Baroni has been on trial in Newark for over a month along with Christie's former deputy chief of staff, Bridget Anne Kelly. The pair are battling federal charges over the September 2013 shutdown of two lanes connecting Fort Lee to the George Washington Bridge.
David Wildstein, a fellow Christie appointee who already pleaded guilty to related charges, has said the bridge plot was retaliation against Fort Lee Mayor Mark Sokolich for not endorsing Christie's re-election. Commuters, emergency vehicles and school buses faced hours of gridlock traffic during the four days of lane closures.
Prosecutors say the traffic study that Baroni and Kelly initially blamed for the lane closures was nothing more than a cover-up.
During cross-examination Tuesday, Assistant U.S. Attorney Lee Cortes worked to have jurors see Baroni in the same light that they saw Wildstein — a ruthless political operative whose dirty tricks included stealing a coat from the late U.S. Sen.
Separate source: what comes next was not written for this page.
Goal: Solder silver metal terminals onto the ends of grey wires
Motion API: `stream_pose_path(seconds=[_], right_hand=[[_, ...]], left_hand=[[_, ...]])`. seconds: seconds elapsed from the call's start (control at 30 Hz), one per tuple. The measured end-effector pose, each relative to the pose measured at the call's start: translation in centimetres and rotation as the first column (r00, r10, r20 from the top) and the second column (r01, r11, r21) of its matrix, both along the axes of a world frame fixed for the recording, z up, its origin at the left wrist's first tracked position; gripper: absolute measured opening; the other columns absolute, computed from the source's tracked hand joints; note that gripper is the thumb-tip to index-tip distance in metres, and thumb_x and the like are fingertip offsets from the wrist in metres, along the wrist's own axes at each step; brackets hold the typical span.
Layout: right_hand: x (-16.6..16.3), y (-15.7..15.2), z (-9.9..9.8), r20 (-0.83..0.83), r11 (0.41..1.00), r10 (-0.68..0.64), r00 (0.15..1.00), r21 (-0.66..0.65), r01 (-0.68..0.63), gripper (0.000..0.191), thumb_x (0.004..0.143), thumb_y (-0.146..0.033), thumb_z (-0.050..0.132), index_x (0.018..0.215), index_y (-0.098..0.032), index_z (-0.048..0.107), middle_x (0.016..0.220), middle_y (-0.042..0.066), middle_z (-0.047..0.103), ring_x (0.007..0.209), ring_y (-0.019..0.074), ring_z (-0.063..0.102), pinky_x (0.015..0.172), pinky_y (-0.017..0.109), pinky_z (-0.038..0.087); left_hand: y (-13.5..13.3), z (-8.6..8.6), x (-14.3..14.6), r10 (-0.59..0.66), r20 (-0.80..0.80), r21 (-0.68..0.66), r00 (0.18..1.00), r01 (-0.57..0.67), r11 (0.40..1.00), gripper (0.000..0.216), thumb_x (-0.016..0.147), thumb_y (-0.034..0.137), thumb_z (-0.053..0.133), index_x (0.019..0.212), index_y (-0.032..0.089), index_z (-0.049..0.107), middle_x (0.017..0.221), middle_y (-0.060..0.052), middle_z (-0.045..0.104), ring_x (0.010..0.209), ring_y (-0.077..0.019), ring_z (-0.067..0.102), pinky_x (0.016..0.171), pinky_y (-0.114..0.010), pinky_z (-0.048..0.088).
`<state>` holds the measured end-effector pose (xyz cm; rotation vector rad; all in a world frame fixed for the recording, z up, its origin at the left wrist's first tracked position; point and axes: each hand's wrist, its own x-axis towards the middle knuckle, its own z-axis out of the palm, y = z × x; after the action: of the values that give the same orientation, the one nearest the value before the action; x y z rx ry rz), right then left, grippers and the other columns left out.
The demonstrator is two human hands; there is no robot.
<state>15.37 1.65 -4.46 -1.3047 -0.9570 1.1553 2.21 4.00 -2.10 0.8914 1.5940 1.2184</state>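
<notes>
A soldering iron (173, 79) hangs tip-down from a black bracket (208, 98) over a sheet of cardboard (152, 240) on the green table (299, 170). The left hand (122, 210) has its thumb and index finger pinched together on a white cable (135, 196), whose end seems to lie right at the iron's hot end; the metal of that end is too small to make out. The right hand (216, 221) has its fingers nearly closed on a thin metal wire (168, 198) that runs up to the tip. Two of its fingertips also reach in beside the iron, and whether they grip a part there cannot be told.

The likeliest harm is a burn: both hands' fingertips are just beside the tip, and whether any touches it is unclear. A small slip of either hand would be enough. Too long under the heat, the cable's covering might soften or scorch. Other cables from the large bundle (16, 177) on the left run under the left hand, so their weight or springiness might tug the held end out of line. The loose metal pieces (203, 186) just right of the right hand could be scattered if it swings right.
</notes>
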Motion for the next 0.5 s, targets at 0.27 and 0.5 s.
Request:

Frank Lautenberg.
Wildstein admitted that he committed the theft solely to make the elderly Democrat uncomfortable in borrowed outerwear, but Baroni's rap sheet proved less sadistic.
Baroni told the court about the time he delivered Christie's message for a firefighter to "go F himself," but the defendant refrained from spelling out the four-letter word on the stand — a move that sets him apart from a majority of witnesses in what has been an obscenity-laden trial these past five weeks.
Christie had it out for firefighter Bill Lavin, Baroni said, after Lavin criticized the governor on the radio in 2010. At the time, Lavin was a leader of the New Jersey firefighters' union.
Baroni said he was reluctant to relay Christie's F-bomb because he considered Lavin a friend.
But the governor allegedly had no patience for civility, asking Baroni: "Do you like your job?"
Baroni said the warning was clear and that he followed Christie's orders.
Though Baroni testified Monday that he was not engaged in the political machinations of Christie's office, the prosecution sought to undermine this by dissecting Baroni's testimony to New Jersey lawmakers in fall 2013 when the transportation committee held a hearing on the lane closures.
Cortes asked Baroni at least twice whether he lied.
"I did not," Baroni replied, pausing after every syllable.
"I was there, I was taking responsibility," Baroni added.
Baroni had been one of several Port Authority officials invited to testify, but neither Wildstein nor executive director Pat Foye heeded the call.
Though Foye earned hero status for reopening the lanes via executive order, he initially supported the traffic-study story as well.
Baroni admitted today that he withheld from the committee the importance of the traffic study to Trenton, a synonym for the Christie administration, owing to the location there of the governor's office.